**Information provided**
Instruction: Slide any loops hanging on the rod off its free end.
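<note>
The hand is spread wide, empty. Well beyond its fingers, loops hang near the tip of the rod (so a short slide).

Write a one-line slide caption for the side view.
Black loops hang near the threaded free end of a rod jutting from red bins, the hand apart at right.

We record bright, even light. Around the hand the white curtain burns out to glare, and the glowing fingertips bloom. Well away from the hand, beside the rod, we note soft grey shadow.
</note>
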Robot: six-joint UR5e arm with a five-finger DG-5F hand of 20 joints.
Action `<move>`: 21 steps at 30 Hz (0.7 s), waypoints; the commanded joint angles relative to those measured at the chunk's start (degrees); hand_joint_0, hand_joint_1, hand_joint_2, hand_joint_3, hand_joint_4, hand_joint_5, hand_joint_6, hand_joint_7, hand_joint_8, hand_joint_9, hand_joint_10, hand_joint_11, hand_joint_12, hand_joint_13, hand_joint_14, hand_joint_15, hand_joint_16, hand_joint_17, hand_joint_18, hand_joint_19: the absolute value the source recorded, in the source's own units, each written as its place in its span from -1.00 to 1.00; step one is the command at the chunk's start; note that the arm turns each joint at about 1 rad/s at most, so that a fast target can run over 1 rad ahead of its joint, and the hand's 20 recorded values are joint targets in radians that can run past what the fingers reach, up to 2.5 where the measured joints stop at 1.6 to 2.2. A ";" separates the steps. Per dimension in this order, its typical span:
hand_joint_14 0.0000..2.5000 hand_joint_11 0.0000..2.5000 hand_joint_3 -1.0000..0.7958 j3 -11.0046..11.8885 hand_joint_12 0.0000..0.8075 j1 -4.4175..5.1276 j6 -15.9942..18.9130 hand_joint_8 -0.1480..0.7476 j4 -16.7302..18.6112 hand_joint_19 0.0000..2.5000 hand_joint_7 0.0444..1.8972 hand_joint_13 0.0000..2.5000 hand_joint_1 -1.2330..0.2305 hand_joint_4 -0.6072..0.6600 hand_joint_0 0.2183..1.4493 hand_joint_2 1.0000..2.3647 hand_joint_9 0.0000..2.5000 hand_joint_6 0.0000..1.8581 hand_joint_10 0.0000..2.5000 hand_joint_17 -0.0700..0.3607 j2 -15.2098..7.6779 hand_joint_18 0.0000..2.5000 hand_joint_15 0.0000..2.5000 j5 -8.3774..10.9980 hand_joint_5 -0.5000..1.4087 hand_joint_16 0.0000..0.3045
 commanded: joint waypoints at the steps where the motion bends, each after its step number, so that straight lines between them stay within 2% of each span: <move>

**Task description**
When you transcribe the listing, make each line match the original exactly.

**Answer box**
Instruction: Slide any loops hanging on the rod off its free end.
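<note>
The hand is spread wide, empty. Well beyond its fingers, loops hang near the tip of the rod (so a short slide).

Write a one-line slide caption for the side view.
Black loops hang near the threaded free end of a rod jutting from red bins, the hand apart at right.

We record bright, even light. Around the hand the white curtain burns out to glare, and the glowing fingertips bloom. Well away from the hand, beside the rod, we note soft grey shadow.
</note>
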Robot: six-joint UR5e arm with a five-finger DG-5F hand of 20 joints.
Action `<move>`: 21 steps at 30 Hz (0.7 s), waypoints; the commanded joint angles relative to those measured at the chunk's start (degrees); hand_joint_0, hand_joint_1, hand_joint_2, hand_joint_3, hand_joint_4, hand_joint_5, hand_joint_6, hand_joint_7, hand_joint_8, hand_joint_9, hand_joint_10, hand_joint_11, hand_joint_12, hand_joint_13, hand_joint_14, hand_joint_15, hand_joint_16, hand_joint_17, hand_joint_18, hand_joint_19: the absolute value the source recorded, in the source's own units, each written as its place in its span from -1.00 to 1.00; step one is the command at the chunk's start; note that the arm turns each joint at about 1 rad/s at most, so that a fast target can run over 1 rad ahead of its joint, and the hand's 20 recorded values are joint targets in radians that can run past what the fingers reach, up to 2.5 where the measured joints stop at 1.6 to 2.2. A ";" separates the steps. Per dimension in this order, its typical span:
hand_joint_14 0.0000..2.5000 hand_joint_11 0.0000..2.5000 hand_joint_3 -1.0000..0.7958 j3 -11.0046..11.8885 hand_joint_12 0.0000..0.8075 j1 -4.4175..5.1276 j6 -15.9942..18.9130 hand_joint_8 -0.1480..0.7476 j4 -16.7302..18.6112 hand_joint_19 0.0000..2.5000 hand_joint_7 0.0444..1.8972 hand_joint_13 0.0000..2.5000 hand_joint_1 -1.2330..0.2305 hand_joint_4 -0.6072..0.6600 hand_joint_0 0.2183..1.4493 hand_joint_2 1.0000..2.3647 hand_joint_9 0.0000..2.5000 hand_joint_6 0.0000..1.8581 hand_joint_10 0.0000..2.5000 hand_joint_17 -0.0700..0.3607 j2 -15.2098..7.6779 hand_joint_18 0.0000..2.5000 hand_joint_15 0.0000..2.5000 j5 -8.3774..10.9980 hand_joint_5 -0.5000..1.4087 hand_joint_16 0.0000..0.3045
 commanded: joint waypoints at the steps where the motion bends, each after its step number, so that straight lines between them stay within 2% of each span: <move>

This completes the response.